Make sure that your dog knows this too, that you are in control of the situation, and you will not let strangers do anything harmful to them. If your dog shows aggression, then it may be best to not let other people touch them if they are not comfortable.
Be in control and make sure that your dog knows that you care for them and will not let anything bad happen to them.
Remember – An Excited Dog Isn’t Scary
Just because a dog is excited, it doesn’t necessarily mean that he’s aggressive or that there’s a problem. If your dog has any history of aggression whatsoever, you absolutely must be on guard all the time, but most dogs don’t have this issue.
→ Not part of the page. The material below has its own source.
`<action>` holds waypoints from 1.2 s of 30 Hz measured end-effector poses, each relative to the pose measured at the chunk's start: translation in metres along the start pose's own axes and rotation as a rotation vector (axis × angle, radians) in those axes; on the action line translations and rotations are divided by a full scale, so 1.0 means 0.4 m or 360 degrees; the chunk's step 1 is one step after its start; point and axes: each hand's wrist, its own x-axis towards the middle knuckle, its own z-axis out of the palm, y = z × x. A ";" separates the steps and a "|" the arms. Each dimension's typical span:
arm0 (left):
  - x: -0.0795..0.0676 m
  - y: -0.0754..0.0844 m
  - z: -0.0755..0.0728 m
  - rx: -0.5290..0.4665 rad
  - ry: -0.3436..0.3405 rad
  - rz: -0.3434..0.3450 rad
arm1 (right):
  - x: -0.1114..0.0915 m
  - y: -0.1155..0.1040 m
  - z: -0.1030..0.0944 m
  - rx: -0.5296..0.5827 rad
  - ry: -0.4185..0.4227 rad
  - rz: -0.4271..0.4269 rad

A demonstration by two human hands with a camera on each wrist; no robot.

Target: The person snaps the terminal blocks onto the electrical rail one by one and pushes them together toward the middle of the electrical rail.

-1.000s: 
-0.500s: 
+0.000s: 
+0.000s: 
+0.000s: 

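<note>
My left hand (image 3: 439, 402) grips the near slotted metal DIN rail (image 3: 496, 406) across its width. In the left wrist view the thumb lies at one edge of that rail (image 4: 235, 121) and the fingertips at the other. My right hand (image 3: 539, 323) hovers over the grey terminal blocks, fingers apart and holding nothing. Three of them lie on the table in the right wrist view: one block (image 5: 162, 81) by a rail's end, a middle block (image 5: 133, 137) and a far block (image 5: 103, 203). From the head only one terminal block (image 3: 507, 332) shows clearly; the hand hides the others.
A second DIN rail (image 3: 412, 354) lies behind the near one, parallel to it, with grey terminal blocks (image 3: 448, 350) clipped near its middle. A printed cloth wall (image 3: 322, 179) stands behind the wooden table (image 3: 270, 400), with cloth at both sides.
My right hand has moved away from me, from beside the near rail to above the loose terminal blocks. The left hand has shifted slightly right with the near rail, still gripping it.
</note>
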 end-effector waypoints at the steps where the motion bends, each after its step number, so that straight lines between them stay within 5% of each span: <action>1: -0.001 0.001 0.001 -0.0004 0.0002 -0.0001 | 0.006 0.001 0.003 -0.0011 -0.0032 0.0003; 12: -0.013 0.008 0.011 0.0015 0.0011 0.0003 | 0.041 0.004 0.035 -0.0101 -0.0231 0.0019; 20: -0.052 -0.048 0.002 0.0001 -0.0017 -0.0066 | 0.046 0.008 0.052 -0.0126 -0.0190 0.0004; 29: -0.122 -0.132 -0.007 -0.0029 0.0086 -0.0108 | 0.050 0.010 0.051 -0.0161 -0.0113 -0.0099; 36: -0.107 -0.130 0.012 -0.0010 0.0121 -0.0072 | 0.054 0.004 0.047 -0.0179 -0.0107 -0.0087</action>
A dog who is excitedly jumping around is usually just happy to see the object of their excitement. But it’s up to you to control the situation and make sure that your dog doesn’t take any negative cues from you.
We want our dogs to be happy and excited about things that are worth this positive emotion instead of happy memories turning into bad ones.
As dog parents it is an important duty to care for our dog’s health and well-being. Being triggered by too much excitement that causes aggression can be harmful to their mental health, since they would feel that their positive reaction is causing harm, and this is not good.
It is best to fully relate to the emotions of our dogs and make sure that we know what they are feeling if it is normal excitement or aggression.
Allow time before you let your dog outside where there are a lot of situations that can cause a dangerous situation. If you are confident that your take can survive going outside for a simple walk without being triggered by negative emotions.
Always put the safety of you and your dog first, if it is better to bond at home then it can be a better option.
Stay calm, don’t act nervous, don’t let your dog think you’re upset for any reason, and remember to keep control of the situation. Put the safety of your dog first and create happy memories and not the opposite.